_PROVIDED MATERIAL_
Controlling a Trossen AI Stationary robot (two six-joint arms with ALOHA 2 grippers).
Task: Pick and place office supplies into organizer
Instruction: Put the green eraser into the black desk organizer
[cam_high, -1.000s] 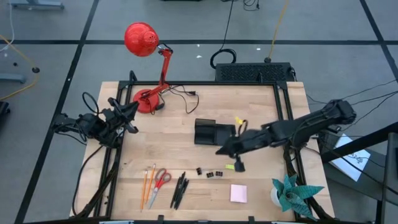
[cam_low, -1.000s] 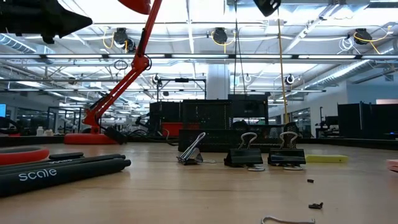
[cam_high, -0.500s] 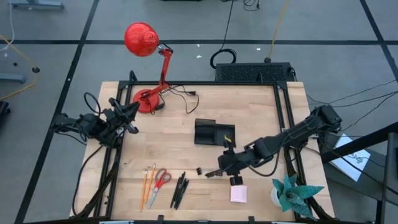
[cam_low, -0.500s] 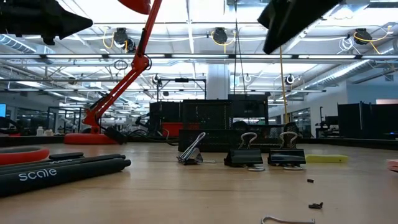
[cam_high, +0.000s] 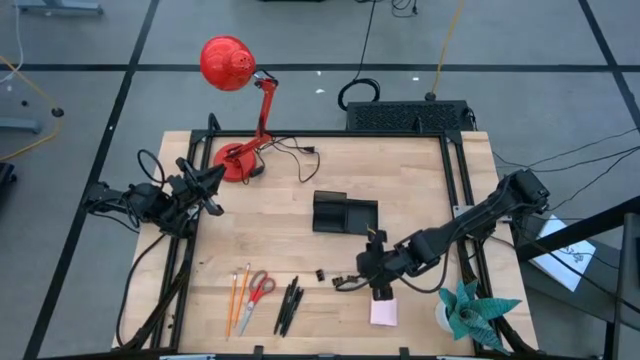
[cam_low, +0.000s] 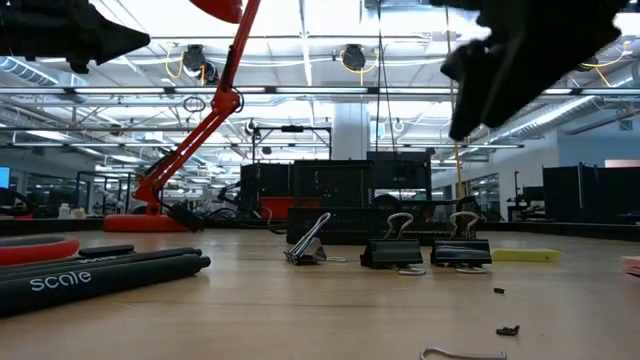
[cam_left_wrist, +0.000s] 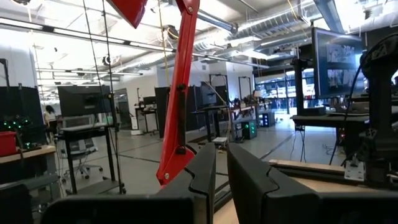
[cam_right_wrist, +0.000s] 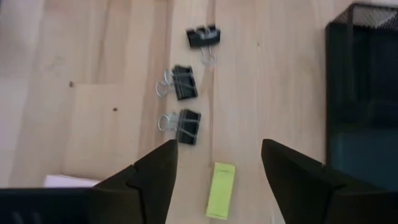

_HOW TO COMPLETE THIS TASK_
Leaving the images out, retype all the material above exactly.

_EXERCISE RESPONSE_
Controlling a Trossen AI Stationary robot (two six-joint arms with ALOHA 2 grippers).
Task: Pick and place office supplies into organizer
Instruction: Put the green eraser into the black desk organizer
[cam_high, -1.000s] 
[cam_low, -1.000s] 
[cam_high, -0.500s] 
[cam_low, -0.500s] 
[cam_high, +0.000s] 
[cam_low, +0.000s] 
[cam_left_wrist, +0.000s] 
[cam_right_wrist, +0.000s] 

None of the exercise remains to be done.